Les meilleures candidates sont les cartouches à tête d'impression intégrée, typiques des imprimantes HP (séries 301, 302, 303, 304, 305) et Canon (PG-540, PG-545, PG-560). La tête fait partie de la cartouche : si la recharge échoue, vous perdez la cartouche, pas l'imprimante. C'est aussi pour cette raison que les bars à encre ne travaillent quasiment que sur ces références.

Les cartouches Epson sont un cran plus difficiles. Ce sont de simples réservoirs à puce, la tête d'impression étant fixée dans l'imprimante. Deux conséquences : la puce verrouille plus strictement le niveau (un reseteur est souvent indispensable), et une encre de mauvaise qualité encrasse une tête que vous ne pouvez pas remplacer à petit prix. La recharge reste possible, mais elle s'adresse aux utilisateurs soigneux.

Les toners laser, eux, ne se rechargent jamais soi-même. La poudre de toner est ultrafine, salissante et irritante pour les voies respiratoires : c'est un travail de professionnel équipé, pas de cuisine. Si votre laser vous coûte trop cher en consommables, tournez-vous vers les toners compatibles ou reconditionnés.

Enfin, si vous en êtes à recharger vos cartouches tous les mois, le vrai problème est peut-être l'imprimante. Les imprimantes à réservoirs (Epson EcoTank, Canon MegaTank) se remplissent officiellement à la bouteille, pour environ 1 € les 100 pages, sans seringue ni puce à contourner. À l'achat, elles coûtent 180 à 300 €, un surcoût amorti en un à deux ans pour un gros utilisateur.

Questions fréquentes – Recharger une cartouche d'imprimante soi-même

Deux solutions : le kit seringue à la maison ou le bar à encre en magasin. Au kit, la méthode tient en cinq étapes : protéger le plan de travail, repérer les orifices sous l'étiquette, injecter l'encre lentement, laisser la cartouche s'égoutter buses vers le bas, puis la réinsérer et lancer un nettoyage des buses. Comptez 15 à 20 minutes. En magasin, vous déposez simplement la cartouche au comptoir et une machine s'occupe de tout.

Au kit seringue, la recharge revient à 3 à 5 € : un kit complet coûte 15 à 25 € et permet 4 à 6 remplissages. Dans un bar à encre en magasin (REL chez E.Leclerc, Auchan ou Boulanger), comptez 10 à 15 € par cartouche, test de fonctionnement inclus. Dans les deux cas, l'économie atteint 50 à 80 % par rapport à une cartouche d'origine neuve vendue 17 à 40 €.

En pratique, 3 à 6 fois pour une cartouche à tête intégrée HP ou Canon.
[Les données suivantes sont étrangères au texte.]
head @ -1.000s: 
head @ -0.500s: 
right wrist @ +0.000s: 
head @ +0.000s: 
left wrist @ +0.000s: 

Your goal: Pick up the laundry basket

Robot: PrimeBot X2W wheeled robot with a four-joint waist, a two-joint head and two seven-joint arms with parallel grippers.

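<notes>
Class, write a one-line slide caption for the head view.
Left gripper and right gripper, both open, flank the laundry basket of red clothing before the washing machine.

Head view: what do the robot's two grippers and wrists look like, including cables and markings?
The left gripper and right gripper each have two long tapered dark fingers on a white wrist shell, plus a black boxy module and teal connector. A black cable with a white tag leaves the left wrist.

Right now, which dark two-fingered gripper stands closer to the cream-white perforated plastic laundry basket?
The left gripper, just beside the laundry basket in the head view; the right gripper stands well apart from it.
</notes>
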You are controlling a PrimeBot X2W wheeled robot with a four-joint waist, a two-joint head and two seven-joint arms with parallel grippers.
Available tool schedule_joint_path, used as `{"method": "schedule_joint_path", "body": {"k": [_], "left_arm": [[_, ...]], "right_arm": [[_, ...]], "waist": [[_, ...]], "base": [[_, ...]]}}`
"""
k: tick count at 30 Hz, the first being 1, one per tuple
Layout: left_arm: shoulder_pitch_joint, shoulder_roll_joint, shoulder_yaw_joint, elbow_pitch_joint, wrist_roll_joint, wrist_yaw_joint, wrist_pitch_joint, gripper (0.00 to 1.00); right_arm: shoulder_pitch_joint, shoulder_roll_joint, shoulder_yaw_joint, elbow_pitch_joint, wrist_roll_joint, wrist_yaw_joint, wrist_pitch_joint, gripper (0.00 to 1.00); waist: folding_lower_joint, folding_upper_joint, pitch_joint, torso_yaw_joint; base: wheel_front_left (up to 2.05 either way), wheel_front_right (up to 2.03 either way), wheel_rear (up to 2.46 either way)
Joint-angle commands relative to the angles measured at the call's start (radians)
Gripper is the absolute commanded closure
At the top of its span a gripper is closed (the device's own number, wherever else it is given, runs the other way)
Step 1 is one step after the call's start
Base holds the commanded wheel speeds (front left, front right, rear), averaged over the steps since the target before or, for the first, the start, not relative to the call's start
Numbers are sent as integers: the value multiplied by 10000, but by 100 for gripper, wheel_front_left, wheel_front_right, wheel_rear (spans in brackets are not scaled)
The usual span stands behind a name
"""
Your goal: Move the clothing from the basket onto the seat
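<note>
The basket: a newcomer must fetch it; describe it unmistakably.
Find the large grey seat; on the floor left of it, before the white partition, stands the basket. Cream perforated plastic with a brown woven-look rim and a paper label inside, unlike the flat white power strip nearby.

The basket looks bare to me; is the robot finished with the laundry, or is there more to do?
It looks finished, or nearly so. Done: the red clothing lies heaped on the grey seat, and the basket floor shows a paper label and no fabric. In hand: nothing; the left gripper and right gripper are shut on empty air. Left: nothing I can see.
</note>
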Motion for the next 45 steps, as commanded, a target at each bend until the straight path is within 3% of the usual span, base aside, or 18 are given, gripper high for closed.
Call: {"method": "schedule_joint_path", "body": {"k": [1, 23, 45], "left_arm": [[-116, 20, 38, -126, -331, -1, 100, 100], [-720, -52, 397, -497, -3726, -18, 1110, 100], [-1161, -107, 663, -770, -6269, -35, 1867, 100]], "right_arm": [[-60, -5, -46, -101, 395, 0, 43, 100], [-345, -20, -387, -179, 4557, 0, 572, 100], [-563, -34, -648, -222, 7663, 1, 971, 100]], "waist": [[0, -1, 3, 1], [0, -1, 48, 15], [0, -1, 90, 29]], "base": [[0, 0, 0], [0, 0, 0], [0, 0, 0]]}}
Au-delà, la tête d'impression s'use : les buses se bouchent, des bandes apparaissent et les couleurs dérivent. Deux règles prolongent la durée de vie : recharger dès que la cartouche se vide, sans la laisser sécher, et ne jamais imprimer à vide. Quand la qualité baisse malgré les nettoyages, il est temps de passer à une cartouche neuve ou compatible.

Elle l'accepte presque toujours, mais la jauge d'encre reste bloquée à 0 % : la puce compte les pages et ignore le remplissage. Un message d'avertissement s'affiche, il suffit en général de valider « Continuer » pour imprimer normalement. Sur certains modèles récents plus verrouillés, notamment chez Epson, un reseteur de puce à 10 ou 15 € remet le compteur à zéro. Désactivez aussi les mises à jour automatiques du firmware, qui durcissent parfois ces blocages.